Exercise instructions: Reproduce the material that follows, please, but only from its first line to the line containing "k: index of", inclusive.

Records provided:

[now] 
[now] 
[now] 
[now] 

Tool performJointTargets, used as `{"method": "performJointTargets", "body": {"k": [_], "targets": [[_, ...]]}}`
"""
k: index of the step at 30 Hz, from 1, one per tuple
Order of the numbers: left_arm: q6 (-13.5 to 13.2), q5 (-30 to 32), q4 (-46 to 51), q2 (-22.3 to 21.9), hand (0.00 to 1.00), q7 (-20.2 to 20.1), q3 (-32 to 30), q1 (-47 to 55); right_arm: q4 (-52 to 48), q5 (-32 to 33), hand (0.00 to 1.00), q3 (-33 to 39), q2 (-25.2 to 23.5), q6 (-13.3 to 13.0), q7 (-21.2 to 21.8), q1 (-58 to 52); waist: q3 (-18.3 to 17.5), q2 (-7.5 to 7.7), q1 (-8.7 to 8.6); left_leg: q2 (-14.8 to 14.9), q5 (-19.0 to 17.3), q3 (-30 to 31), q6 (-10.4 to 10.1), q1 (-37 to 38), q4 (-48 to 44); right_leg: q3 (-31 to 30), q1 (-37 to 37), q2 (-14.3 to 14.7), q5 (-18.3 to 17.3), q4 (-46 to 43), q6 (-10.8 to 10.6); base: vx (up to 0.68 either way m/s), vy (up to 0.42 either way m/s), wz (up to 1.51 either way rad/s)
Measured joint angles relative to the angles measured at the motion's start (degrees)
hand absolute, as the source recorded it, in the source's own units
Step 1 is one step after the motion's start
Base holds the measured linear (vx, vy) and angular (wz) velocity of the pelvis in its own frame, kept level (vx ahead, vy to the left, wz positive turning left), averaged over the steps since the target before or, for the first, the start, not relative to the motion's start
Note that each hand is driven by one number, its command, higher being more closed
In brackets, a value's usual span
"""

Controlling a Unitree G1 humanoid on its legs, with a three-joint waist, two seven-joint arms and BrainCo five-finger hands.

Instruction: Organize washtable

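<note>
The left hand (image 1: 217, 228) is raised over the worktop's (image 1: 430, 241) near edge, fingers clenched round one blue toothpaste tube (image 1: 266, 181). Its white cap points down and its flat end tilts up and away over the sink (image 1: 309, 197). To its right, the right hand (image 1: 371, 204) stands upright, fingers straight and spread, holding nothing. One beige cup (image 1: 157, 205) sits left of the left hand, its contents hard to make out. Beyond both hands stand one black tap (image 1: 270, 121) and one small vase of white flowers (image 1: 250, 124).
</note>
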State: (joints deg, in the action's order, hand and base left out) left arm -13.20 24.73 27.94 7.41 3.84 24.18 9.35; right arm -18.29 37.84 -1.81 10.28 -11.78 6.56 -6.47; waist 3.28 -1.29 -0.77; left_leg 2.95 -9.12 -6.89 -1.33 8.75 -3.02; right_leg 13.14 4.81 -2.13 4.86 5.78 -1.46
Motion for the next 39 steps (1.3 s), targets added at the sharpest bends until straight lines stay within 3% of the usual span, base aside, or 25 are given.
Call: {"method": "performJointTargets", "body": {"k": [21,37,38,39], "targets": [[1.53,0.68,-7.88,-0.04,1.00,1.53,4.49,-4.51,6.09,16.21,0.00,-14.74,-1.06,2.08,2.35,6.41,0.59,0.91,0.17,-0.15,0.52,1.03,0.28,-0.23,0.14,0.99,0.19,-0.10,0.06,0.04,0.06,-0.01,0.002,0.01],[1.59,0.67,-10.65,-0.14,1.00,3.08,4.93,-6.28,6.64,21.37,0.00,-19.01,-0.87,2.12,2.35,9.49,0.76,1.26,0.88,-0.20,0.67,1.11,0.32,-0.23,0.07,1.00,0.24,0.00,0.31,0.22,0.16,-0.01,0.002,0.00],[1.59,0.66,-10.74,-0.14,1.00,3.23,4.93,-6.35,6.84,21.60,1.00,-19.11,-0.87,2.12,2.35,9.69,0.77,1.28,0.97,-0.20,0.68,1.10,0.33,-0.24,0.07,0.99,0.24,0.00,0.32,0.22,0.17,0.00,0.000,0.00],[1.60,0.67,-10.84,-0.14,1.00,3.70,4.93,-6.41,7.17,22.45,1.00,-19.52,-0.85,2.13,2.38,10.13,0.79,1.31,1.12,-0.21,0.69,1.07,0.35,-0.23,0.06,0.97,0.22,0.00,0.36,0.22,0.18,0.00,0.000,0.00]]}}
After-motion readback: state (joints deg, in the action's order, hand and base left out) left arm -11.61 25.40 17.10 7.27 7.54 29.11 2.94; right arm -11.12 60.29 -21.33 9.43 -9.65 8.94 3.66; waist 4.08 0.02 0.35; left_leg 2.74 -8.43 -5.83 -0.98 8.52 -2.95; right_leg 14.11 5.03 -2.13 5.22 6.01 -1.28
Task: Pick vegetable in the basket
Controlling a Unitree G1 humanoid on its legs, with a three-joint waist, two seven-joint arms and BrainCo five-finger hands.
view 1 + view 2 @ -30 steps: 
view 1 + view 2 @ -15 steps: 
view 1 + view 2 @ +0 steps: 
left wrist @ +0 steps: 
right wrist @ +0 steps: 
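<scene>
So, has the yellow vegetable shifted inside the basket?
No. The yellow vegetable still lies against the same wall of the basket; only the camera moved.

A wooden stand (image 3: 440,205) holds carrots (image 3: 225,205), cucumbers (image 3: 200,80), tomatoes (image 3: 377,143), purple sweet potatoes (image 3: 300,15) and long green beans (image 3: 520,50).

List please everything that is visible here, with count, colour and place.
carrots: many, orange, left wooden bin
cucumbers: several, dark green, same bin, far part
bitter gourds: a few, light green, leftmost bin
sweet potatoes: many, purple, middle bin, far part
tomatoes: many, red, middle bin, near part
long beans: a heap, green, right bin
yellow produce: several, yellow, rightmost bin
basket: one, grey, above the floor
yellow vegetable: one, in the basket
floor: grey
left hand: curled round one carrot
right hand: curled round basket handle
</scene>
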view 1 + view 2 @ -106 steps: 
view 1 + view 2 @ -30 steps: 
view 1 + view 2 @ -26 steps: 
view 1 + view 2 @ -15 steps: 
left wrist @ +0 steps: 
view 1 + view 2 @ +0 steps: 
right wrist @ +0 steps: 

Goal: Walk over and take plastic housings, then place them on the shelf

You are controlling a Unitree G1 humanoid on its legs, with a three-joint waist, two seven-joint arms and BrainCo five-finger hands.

Expected answer:
[now] 
[now] 
[now] 
[now] 

Tool performJointTargets, used as `{"method": "performJointTargets", "body": {"k": [_], "targets": [[_, ...]]}}`
"""
k: index of the step at 30 Hz, from 1, one per tuple

There is no more to the output.